I have a vector of pointers to objects. Each object stores a value and has a toString() function that returns that value as a string. I have an iterator to go through the vector and I need to extract the value of each object by calling toString(). The problem is, I can't figure out how to get the value.

This function is ultimately supposed to write the number to a file, but I'm using the cout for testing.

    void writeNumbers(vector<Integer*>& input)
    {
        ofstream write;
        write.open("Integers.txt");
        vector<Integer*>::iterator iter = input.begin();
        for (iter; iter < input.end(); iter++)
        {
            **std::cout << (*iter)->toString() << std::endl;**
        }
        write.close();

I get an Access Violation error which points me to the toString() function:

    std::string Integer::toString()
    {
        std::stringstream ss;
        ss << *(this)->value;
        return ss.str();
    }

toString() works fine whenever I don't try to access it through the iterator.

Edit: Value in toString is actually a pointer to a number.

Edit2: New writeNumbers:

void writeNumbers(vector<Integer*>& input)
{
    ofstream write;
    write.open("Integers.txt");
    vector<Integer*>::iterator iter = input.begin();
    for (iter; iter != input.end(); iter++)
    {
        std::cout << (*iter)->toString() << std::endl;
    }
    write.close();
}

Final Edit : Alright, the problem turned out to be a borked constructor that was failing to initialize a pointer properly, so I was WAY off base on where the problem actually was. :)

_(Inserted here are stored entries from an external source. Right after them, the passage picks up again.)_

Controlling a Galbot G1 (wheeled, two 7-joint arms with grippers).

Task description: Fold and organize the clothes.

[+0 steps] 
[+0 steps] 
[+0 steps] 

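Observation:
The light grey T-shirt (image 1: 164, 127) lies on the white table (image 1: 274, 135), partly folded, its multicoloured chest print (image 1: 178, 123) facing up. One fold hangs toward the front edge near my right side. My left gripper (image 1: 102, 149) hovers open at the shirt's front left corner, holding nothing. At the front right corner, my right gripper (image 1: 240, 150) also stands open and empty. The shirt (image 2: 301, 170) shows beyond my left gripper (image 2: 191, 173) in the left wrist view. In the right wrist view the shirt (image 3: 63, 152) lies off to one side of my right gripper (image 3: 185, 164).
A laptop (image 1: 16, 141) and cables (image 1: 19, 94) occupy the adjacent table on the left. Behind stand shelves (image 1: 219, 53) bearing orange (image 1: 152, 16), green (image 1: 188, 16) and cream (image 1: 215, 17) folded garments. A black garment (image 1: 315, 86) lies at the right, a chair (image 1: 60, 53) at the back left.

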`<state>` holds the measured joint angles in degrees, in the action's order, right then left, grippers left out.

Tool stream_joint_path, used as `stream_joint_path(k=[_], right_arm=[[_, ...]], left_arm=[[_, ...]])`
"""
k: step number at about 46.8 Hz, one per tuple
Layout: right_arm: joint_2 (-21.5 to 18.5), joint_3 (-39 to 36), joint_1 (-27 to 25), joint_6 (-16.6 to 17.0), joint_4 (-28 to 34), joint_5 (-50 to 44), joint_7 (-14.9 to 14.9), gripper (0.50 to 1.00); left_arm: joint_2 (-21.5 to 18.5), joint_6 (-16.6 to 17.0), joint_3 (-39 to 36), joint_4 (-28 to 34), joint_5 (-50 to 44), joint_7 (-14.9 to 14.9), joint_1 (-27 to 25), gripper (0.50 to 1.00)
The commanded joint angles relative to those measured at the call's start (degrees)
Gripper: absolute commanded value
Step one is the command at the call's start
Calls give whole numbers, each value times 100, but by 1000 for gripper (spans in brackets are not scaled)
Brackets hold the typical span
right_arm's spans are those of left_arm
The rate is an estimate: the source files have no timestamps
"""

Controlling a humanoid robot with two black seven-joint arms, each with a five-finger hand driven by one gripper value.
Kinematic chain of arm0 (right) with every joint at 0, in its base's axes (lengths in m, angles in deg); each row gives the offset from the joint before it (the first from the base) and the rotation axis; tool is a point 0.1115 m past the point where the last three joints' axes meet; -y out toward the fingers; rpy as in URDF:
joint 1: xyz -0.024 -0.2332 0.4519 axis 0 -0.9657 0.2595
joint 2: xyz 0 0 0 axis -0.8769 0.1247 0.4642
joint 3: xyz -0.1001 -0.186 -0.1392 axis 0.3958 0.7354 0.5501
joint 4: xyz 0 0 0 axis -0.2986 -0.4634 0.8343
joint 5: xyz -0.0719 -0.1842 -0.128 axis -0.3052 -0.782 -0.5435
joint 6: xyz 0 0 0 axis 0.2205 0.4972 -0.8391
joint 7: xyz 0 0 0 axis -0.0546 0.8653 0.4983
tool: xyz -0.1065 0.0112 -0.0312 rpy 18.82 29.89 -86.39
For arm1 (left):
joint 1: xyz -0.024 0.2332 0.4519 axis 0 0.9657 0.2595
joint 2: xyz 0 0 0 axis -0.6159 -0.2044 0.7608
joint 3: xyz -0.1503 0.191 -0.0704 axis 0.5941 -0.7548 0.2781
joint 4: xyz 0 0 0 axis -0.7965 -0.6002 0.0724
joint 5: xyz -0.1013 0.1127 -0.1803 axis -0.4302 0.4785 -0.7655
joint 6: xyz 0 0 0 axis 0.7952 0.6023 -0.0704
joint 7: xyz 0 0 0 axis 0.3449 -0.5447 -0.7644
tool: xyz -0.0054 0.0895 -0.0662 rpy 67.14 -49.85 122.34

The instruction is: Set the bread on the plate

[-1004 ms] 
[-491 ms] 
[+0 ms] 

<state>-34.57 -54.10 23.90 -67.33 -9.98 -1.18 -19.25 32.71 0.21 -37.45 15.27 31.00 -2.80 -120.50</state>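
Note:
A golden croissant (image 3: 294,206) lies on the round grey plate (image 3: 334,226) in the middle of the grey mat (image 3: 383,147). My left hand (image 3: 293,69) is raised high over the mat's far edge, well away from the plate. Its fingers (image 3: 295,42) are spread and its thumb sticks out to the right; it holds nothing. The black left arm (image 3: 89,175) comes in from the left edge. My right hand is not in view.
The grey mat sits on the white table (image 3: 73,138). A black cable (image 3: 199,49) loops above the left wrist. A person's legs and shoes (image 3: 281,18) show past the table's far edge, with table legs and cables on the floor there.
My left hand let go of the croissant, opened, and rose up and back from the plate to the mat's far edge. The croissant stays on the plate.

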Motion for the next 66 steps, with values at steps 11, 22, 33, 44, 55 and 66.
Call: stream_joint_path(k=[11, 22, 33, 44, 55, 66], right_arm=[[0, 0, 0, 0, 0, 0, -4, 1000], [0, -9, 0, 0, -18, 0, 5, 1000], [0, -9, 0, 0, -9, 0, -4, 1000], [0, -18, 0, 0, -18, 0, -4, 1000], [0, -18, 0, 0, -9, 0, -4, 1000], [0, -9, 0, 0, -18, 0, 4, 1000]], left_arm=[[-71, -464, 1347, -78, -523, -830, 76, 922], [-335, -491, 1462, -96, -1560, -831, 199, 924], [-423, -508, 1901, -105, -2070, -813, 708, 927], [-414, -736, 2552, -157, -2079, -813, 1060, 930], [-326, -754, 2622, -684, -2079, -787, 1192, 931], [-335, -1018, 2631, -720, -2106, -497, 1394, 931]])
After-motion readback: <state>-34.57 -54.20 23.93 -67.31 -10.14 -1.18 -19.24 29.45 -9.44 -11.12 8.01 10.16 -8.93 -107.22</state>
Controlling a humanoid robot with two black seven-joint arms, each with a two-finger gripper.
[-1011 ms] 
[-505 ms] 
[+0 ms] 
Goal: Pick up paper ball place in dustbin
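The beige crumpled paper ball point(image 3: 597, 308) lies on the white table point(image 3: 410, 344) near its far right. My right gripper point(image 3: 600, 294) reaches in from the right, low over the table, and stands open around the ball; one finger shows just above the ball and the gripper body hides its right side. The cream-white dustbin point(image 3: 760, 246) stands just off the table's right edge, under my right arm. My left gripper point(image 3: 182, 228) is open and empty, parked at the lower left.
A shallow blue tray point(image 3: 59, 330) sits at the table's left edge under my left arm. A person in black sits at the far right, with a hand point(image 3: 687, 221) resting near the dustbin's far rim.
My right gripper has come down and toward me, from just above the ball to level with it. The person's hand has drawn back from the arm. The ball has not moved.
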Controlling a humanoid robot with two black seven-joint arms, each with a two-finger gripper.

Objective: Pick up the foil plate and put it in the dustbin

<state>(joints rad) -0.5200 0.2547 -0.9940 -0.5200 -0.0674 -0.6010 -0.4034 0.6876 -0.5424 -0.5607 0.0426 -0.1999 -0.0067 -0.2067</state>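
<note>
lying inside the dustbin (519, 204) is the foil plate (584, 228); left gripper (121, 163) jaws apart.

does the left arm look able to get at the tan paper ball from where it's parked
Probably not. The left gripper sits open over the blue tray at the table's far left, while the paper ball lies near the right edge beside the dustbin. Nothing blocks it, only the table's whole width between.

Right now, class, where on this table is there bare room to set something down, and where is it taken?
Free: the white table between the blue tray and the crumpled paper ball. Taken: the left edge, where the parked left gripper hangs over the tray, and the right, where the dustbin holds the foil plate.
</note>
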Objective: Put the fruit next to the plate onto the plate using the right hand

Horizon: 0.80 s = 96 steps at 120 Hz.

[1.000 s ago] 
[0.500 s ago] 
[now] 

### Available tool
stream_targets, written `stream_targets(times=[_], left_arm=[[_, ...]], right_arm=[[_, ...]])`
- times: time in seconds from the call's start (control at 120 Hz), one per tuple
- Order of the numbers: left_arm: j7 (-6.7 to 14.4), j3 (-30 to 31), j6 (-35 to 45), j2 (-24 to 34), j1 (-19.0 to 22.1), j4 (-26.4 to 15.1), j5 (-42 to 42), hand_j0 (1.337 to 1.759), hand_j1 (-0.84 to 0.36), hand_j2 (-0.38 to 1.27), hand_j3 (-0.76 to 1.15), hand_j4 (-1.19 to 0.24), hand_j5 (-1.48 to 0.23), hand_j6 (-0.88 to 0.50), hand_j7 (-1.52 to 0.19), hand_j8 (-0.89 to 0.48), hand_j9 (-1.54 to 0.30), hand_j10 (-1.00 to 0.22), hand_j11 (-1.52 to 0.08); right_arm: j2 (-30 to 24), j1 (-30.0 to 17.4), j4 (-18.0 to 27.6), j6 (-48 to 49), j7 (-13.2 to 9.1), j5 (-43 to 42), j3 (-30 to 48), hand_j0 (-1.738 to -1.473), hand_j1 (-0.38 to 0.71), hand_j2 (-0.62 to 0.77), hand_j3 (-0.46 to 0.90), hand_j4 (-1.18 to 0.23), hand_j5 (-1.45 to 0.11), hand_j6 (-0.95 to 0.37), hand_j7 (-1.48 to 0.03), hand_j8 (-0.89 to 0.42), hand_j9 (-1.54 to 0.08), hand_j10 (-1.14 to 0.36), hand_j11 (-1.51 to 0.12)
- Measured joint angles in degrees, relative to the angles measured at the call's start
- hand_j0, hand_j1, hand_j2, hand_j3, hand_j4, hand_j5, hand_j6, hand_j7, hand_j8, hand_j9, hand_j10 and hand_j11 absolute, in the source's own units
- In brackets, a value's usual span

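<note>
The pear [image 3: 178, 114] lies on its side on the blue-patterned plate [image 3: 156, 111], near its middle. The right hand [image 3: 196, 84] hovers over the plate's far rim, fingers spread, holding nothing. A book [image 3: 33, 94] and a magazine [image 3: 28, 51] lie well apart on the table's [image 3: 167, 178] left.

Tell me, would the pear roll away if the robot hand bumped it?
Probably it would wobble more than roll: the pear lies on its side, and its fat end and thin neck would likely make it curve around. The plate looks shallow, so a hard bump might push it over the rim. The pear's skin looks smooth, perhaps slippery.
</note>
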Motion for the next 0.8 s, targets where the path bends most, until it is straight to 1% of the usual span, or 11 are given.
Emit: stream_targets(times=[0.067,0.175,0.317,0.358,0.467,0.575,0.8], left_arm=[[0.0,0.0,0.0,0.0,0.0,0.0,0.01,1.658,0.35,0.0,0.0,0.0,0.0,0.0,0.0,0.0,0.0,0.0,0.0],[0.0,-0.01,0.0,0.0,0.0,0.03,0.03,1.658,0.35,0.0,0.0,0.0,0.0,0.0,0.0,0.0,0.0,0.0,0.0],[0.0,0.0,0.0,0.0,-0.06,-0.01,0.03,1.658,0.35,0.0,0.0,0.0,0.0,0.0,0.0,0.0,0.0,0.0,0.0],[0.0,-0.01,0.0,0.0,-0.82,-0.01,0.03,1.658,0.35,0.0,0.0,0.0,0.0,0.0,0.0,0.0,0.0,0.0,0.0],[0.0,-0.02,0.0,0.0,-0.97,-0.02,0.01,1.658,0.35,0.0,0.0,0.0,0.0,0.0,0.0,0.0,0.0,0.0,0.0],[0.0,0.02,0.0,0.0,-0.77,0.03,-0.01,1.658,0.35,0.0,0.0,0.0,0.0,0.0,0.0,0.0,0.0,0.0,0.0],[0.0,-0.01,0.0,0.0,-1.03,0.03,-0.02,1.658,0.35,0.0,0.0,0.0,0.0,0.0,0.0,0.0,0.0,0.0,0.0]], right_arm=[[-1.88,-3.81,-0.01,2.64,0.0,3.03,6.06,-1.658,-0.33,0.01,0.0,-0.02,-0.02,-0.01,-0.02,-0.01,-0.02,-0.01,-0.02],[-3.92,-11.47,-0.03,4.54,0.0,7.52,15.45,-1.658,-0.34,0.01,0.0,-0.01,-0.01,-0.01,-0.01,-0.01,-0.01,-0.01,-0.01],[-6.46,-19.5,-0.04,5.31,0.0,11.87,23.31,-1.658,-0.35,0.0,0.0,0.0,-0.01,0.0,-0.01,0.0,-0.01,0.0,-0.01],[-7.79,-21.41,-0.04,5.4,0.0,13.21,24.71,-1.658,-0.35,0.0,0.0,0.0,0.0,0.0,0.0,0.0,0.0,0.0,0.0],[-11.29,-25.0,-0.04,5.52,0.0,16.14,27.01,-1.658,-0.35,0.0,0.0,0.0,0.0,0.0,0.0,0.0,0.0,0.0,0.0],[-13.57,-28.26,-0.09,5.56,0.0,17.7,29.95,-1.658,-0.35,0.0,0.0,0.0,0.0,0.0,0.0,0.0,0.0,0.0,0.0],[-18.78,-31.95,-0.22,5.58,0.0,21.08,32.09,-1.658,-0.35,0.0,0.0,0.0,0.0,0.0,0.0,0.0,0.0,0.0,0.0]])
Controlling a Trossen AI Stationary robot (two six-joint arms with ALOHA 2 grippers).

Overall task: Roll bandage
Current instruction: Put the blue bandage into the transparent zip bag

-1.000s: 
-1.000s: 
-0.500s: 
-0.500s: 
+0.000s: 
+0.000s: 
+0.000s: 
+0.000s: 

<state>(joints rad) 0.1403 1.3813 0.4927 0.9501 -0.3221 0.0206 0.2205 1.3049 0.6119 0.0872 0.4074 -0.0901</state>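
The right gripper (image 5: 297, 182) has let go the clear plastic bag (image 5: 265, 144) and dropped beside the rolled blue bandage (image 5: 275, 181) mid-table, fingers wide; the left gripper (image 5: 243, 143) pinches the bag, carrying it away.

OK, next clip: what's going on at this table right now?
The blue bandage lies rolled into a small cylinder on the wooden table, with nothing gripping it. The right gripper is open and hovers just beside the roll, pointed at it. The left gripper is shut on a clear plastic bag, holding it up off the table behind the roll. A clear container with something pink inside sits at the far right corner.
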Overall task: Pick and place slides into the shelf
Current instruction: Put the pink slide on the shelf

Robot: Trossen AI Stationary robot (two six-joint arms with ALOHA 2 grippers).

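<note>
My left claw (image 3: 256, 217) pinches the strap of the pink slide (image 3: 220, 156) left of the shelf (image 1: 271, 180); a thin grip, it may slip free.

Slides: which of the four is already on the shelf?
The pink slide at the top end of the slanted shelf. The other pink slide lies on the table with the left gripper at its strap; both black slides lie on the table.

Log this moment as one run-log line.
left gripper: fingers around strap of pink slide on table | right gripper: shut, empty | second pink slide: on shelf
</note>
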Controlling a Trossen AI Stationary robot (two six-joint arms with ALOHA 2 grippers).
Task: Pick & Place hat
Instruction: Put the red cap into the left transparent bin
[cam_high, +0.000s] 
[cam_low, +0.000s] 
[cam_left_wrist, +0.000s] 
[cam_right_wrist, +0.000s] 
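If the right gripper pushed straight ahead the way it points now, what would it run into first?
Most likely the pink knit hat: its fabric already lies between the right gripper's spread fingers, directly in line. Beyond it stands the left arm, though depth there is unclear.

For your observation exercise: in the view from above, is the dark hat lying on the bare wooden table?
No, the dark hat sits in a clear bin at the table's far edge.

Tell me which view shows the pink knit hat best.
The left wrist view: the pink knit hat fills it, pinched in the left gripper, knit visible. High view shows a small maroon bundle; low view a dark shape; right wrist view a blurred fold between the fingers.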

Integer::Integer(string input)
{
if(isNaN(input))
value = new int(atoi(input.c_str()));
}

So it should have been !isNaN, plus I fixed the problem of initializing it on bad input:

//New constructor, works 100%
Integer::Integer(string input)
{
if(!isNaN(input))
    value = new int(atoi(input.c_str()));
else
    value = new int(0);
}

Your toSting() has the issue. Change

ss <<*(this)->value;

to

ss << value;

EDIT: This is not an error, but a general advice when using iterators. Dont use < to check for end, use != .

iter < input.end()

It should be like this:

iter != input.end()

This is because for certain containers, the < operator will not do what you expect. As a result, at some point you could be dereferencing input.end() itself, which points at nothing.